Filter by the string "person": return the lines of the material that contain it.

------------------------------------

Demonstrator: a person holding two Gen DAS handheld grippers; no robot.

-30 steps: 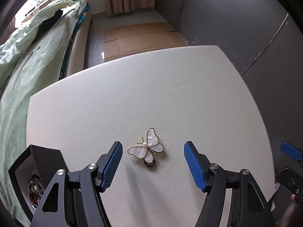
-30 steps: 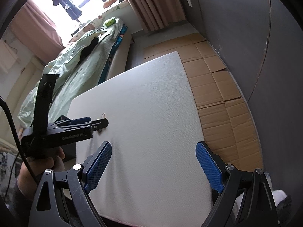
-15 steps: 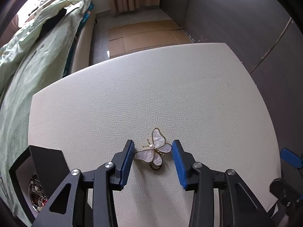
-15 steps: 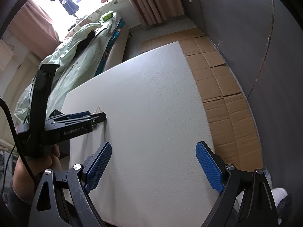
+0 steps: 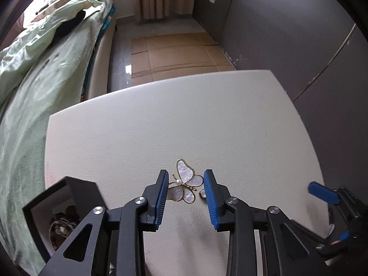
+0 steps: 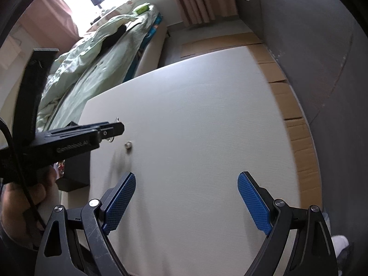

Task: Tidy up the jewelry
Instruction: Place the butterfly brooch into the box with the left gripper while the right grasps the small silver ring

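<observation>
A gold-rimmed mother-of-pearl butterfly brooch (image 5: 185, 185) sits between the blue pads of my left gripper (image 5: 185, 193), which is shut on its wings and holds it just above the white table (image 5: 161, 124). A small round clasp piece (image 5: 202, 193) lies on the table by the right pad; it also shows in the right wrist view (image 6: 128, 145). An open black jewelry box (image 5: 64, 209) with jewelry inside stands at the left. My right gripper (image 6: 186, 197) is open and empty over the table's near edge. The left gripper (image 6: 112, 130) shows from the side there.
A bed with a green quilt (image 5: 34, 69) runs along the table's left side. Cardboard sheets (image 5: 174, 53) cover the floor beyond the table. A dark wall (image 5: 287, 34) stands to the right. My right gripper's blue tip (image 5: 322, 192) shows at the table's right edge.
My left gripper closed from wide open onto the butterfly brooch and lifted it slightly; the small round piece now lies apart on the table. The right gripper stayed open and barely moved.
</observation>
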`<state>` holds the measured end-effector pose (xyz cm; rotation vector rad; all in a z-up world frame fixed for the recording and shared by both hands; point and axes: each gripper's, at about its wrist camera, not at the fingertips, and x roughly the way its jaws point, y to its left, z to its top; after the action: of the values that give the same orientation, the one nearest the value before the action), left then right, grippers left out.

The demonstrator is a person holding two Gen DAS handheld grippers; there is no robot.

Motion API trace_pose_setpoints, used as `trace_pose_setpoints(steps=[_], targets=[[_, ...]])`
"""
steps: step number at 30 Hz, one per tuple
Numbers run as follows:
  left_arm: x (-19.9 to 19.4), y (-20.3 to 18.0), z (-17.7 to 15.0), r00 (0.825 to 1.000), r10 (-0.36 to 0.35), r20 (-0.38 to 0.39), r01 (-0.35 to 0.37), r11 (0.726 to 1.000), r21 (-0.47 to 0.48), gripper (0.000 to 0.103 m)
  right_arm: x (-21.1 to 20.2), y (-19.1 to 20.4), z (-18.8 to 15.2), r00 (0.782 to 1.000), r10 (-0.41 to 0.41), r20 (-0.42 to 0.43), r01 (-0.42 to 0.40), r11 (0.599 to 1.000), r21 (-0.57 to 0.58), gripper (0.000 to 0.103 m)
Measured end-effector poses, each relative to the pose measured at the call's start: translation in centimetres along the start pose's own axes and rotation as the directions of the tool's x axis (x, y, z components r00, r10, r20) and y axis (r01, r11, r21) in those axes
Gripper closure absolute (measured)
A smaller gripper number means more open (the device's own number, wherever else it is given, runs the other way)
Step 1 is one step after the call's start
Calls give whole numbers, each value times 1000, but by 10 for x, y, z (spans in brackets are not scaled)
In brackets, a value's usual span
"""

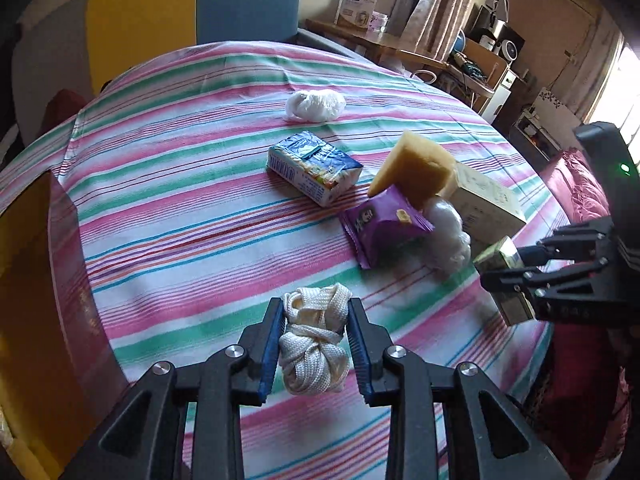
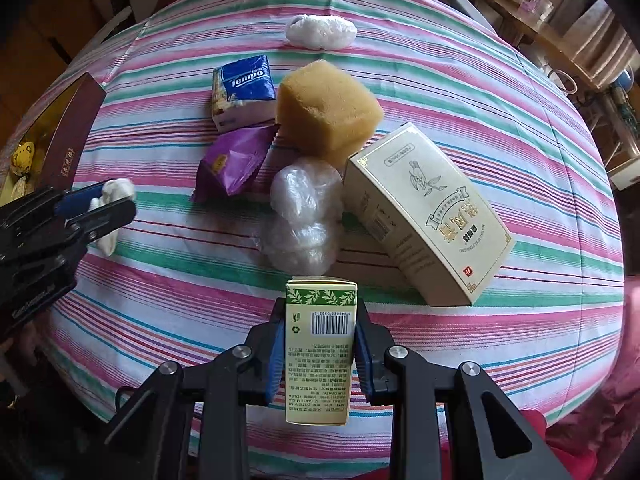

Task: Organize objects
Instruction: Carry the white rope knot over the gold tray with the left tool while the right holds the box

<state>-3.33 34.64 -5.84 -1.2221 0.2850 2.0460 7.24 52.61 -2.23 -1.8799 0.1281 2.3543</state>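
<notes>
My left gripper (image 1: 316,312) is shut on a bundle of cream woven strap (image 1: 314,344), held just above the striped tablecloth (image 1: 168,208); from the right wrist it shows at the left edge (image 2: 114,204). My right gripper (image 2: 320,312) is shut on a small green-and-cream box (image 2: 320,344), seen from the left wrist at the right (image 1: 500,268). On the cloth lie a blue tissue pack (image 2: 244,90), a yellow sponge (image 2: 326,114), a purple sachet (image 2: 234,162), a clear plastic wad (image 2: 304,216), a large cream box (image 2: 424,216) and a white bag (image 2: 320,32).
An open dark-red box (image 2: 70,140) with things inside sits at the table's left edge. A blue and yellow chair back (image 1: 192,4) stands behind the table. Shelves and clutter (image 1: 492,52) fill the room at the right, and a red cushion (image 1: 580,184) lies beside the table.
</notes>
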Motion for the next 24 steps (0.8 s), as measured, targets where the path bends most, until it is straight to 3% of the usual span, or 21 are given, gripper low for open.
trace_pose_setpoints(steps=[9,14,17,24], targets=[[-77,39,-29,996,-15,86,20,998,-52,72,-8,4,-4,998,-61,12,61,998,18,73],[-112,103,-26,990,68,121,-51,989,-136,72,-13,7,-6,996,-79,31,78,997,29,73],[-121,156,-24,981,158,109,-132,967,-217,72,-18,9,-11,995,-86,41,85,996,42,73],[-105,265,-21,959,282,27,-251,891,-378,72,-16,6,-7,995,-94,39,92,994,59,73]])
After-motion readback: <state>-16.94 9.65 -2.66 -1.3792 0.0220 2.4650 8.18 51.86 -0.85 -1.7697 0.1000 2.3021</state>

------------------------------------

* [Solution]
Demonstrator: a person holding two Gen DAS handheld grippers; no robot.
The demonstrator is a person holding two Gen DAS handheld grippers; there is no robot.

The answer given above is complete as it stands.